The meaning of overhead is usually an additional expense occurring in
addition to normal cost (whatever normal cost may be).
In the case of program, you may talk of overhead if it is run under
conditions such that it will cost more than it normally should, in
time or in memory usually, but it could be some other measure.
For example, at a time when compilers did not produce very good code,
compiled programs code size or execution time was compared with
programs handwritten in machine code. The quality of the compiler was
measured by the overhead of the generated code compared to a similar
program written in machine code. The overhead could be defined by the
ratio of the two costs, or by the percentage to be added.
An overhead of 20% in code size meant that the compiled programhad a
machine code version 20% larger than the hanwritten one. An overhead
of 20% in speed meant that the compiled program took 20% more time to
execute. An overhead of 20% in memory meant that the compiled program
required 20% more memory to execute.
Nowadays, compilers are quite good and this kind of overhead would
probably be negative.

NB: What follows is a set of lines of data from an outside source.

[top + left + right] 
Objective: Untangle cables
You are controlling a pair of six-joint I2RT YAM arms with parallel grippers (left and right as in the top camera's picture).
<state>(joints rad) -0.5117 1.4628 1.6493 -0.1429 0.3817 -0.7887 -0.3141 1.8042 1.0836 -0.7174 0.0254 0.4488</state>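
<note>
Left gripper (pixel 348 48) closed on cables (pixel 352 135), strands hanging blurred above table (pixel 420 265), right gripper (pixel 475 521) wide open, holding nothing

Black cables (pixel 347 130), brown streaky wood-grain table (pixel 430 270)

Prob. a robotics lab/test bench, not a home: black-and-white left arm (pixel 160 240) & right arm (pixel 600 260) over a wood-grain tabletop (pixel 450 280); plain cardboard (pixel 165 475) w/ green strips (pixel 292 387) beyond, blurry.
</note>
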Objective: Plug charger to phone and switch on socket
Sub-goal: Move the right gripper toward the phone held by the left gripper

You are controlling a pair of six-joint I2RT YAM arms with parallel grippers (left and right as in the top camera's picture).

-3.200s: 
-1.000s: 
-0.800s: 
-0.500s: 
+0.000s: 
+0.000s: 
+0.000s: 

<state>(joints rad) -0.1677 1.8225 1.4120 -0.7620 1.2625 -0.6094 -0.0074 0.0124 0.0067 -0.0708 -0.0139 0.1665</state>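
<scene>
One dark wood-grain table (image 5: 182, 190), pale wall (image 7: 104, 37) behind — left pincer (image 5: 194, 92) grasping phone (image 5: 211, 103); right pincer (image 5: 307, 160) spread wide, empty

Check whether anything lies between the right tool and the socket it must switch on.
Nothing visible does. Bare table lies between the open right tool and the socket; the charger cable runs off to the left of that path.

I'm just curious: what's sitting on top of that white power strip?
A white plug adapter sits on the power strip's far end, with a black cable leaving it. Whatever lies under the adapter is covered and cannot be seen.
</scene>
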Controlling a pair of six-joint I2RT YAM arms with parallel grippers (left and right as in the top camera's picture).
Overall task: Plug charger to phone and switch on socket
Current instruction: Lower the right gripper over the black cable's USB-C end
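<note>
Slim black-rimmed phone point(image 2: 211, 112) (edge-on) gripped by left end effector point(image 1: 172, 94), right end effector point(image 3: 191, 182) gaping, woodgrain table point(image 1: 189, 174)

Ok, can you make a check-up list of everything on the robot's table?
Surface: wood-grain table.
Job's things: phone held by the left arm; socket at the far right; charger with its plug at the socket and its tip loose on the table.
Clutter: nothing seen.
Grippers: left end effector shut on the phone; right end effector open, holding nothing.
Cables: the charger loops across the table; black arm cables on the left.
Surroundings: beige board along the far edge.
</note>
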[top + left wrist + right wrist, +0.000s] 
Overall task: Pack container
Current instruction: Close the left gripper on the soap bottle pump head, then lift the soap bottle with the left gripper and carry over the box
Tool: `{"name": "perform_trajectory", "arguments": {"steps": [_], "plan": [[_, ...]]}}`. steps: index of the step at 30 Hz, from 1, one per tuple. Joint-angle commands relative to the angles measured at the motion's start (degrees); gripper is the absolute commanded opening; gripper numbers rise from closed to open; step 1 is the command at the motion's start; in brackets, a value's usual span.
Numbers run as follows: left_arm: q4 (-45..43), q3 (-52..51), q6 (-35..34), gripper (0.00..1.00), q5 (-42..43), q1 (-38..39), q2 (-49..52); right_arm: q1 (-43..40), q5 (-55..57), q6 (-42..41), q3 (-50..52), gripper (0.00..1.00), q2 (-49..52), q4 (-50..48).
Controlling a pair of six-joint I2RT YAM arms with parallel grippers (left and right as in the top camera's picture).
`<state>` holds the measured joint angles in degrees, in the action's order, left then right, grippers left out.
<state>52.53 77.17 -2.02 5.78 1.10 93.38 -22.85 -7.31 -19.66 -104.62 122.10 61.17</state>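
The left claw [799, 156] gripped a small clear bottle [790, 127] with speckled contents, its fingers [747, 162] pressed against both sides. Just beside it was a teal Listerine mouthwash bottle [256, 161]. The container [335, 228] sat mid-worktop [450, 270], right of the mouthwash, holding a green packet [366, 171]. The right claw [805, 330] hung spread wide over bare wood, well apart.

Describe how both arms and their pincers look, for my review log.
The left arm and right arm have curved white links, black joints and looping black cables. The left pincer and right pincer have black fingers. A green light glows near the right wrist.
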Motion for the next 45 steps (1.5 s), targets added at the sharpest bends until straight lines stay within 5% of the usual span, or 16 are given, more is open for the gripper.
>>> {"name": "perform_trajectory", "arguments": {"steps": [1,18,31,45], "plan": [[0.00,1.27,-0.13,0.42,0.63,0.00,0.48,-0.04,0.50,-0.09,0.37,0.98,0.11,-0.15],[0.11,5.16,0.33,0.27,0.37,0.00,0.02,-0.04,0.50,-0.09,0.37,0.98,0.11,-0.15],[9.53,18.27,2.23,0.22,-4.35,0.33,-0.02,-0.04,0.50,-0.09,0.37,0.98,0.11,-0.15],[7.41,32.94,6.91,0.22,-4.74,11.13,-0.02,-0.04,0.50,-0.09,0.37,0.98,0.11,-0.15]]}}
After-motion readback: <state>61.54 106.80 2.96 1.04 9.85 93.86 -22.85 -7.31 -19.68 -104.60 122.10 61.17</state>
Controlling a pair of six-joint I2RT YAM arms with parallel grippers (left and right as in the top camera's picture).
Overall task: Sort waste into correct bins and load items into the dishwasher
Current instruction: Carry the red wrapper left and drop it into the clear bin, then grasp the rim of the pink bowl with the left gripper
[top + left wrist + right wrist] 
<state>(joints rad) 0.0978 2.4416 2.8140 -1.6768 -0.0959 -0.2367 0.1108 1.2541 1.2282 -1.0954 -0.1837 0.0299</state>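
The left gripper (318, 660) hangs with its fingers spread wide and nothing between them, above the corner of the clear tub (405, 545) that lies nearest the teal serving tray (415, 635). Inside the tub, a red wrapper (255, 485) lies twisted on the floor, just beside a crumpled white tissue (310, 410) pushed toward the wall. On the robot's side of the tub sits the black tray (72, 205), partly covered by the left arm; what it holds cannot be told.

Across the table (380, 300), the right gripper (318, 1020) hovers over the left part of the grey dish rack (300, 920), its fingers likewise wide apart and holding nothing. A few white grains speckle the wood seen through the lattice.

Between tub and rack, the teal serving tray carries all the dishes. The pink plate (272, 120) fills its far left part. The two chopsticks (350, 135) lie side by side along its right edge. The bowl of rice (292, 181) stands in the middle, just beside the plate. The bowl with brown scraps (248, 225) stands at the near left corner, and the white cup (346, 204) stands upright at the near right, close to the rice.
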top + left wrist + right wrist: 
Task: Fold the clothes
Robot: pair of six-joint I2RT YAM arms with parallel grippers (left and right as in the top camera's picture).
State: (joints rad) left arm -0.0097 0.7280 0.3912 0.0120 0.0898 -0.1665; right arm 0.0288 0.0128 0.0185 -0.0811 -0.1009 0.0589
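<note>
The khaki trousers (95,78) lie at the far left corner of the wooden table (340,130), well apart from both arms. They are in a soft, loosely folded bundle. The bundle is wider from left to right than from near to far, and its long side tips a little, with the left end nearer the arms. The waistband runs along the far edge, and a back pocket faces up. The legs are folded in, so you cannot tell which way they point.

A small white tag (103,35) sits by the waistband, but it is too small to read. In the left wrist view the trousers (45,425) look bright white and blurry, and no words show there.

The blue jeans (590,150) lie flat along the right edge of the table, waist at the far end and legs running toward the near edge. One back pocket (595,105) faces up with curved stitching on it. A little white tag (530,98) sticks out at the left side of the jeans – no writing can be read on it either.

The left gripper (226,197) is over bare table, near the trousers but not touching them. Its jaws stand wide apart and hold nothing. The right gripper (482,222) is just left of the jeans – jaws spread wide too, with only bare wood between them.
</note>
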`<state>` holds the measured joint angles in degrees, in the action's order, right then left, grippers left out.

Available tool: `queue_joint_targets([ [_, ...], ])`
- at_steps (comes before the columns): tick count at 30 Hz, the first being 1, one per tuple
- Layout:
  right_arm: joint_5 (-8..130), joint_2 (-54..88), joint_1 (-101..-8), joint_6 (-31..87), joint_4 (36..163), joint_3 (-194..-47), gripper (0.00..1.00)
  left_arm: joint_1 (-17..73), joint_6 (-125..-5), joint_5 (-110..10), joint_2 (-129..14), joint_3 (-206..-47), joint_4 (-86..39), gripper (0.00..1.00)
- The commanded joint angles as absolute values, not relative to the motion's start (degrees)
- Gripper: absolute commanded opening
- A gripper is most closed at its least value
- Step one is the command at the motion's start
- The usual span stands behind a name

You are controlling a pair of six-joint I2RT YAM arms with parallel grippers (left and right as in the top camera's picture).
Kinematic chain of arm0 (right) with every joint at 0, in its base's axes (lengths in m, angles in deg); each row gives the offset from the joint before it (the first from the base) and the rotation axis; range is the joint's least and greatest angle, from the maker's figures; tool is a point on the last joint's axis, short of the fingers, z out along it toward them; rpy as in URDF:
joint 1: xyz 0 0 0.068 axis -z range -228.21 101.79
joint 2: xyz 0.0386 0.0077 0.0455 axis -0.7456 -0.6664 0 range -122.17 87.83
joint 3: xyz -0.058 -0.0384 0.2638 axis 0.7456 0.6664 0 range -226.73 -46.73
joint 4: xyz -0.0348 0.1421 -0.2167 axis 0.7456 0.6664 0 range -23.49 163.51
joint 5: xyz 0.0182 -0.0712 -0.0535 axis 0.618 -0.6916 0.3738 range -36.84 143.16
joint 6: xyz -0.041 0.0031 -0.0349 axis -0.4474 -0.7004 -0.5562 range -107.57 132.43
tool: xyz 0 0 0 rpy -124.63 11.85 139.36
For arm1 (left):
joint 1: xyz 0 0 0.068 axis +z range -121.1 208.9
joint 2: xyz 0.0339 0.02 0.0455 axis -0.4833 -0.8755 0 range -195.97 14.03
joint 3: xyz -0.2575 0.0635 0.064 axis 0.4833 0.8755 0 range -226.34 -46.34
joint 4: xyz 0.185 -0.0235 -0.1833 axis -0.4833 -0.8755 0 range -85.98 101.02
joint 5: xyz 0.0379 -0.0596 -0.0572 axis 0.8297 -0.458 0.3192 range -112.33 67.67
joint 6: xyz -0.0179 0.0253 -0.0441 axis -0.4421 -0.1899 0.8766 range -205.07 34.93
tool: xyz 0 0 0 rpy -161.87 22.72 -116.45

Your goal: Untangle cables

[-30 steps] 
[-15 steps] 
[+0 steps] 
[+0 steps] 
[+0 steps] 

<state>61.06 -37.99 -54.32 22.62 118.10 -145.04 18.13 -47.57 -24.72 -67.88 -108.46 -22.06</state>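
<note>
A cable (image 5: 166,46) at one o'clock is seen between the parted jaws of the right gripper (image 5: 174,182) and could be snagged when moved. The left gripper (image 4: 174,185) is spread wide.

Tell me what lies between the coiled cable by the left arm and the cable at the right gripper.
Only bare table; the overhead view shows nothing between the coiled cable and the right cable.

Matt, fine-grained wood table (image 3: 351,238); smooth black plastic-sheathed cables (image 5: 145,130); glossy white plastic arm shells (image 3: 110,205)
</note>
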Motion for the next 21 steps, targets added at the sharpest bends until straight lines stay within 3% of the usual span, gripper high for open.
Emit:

Compilers make the better code.
In the case of a virtual machine, you can have a program that run
directly on the hardware, or runs under the control of a virtual
machine that hides (and protect) somewhat the hardware. Running on a
virtual machine will slow the program, and the variation in running
time is the overhead (extra time cost) caused by the virtual machine.
You just measure the time taken by the same program running in both
situations, and you determine the percentage of additional time
required when running in a virtual machine. It may depend on the type
of application you use to test the overhead of the virtual machine.
Overhead is a measure of extra cost. It applies to devices or programs
or procedure that cause an extra cost (but usually provide an extra
You could also measure the time overhead incurred by your programs
when you reduce the available real memory.
Overhead is a way of comparing two related performances, intended to
achive the same result, separately measured.
Does this clarify things for you?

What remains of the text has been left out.